## Assignment
Please restate verbatim the lines that open the listing below, ending with the line in which "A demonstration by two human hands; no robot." occurs.

Available data START

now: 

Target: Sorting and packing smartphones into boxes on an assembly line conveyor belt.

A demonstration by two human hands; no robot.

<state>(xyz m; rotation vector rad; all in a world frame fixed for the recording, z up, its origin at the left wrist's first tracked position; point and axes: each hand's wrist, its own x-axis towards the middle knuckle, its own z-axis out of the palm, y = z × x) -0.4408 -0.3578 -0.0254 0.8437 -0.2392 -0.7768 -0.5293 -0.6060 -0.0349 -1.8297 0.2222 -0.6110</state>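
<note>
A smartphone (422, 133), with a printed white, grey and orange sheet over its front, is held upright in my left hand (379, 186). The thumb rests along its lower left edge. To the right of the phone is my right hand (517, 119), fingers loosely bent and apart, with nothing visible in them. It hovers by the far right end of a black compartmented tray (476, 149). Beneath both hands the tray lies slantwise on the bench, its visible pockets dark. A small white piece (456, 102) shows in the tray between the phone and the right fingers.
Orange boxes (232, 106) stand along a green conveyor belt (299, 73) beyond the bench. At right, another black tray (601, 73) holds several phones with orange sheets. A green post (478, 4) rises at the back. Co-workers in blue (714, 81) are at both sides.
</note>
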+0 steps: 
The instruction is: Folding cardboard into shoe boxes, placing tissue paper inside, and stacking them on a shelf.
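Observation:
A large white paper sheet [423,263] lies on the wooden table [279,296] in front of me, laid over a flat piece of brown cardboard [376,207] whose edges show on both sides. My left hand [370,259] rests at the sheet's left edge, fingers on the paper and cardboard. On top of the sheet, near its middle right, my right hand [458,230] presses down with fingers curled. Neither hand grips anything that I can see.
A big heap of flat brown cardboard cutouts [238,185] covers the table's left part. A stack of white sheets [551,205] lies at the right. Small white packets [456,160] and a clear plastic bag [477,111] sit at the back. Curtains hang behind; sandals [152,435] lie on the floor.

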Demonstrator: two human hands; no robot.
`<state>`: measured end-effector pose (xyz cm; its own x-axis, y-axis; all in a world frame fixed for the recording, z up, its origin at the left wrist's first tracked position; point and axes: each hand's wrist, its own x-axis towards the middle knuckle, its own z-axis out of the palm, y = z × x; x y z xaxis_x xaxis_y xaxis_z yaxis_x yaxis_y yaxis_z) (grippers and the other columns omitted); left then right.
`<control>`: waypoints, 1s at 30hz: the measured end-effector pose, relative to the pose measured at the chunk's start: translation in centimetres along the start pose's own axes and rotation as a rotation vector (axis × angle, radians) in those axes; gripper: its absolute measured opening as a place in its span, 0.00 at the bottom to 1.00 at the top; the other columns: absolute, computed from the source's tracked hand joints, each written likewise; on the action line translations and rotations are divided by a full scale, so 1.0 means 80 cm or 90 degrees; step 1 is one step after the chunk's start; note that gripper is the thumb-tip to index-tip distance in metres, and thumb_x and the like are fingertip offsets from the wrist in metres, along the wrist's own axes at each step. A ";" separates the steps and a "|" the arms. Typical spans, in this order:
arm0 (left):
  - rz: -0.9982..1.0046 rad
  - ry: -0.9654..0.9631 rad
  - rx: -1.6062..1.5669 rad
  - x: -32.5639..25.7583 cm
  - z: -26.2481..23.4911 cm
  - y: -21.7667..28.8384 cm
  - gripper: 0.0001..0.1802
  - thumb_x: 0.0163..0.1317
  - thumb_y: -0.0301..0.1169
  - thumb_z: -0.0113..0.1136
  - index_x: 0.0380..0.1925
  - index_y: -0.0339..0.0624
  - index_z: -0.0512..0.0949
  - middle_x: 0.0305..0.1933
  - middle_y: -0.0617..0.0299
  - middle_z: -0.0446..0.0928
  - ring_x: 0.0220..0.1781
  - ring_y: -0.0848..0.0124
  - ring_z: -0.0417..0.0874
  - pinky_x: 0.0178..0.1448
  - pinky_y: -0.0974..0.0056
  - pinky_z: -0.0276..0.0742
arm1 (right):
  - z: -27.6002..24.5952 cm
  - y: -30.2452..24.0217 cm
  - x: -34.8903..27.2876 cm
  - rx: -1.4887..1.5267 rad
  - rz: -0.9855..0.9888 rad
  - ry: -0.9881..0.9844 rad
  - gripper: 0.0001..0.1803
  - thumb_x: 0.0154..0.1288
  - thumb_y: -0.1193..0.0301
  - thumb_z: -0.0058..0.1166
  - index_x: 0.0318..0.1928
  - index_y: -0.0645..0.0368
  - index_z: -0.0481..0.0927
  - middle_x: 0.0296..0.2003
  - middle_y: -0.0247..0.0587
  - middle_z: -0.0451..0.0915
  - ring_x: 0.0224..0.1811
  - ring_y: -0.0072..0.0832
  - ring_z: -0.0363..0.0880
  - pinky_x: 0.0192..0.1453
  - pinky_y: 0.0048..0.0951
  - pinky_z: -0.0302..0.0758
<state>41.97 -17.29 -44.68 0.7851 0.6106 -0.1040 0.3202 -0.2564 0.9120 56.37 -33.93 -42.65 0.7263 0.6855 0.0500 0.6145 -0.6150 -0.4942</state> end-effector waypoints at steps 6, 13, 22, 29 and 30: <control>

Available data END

## Answer to this exercise
now: 

Target: Sorting and packing smartphones into boxes on an assembly line conveyor belt.

A demonstration by two human hands; no robot.

The output requires no further additions.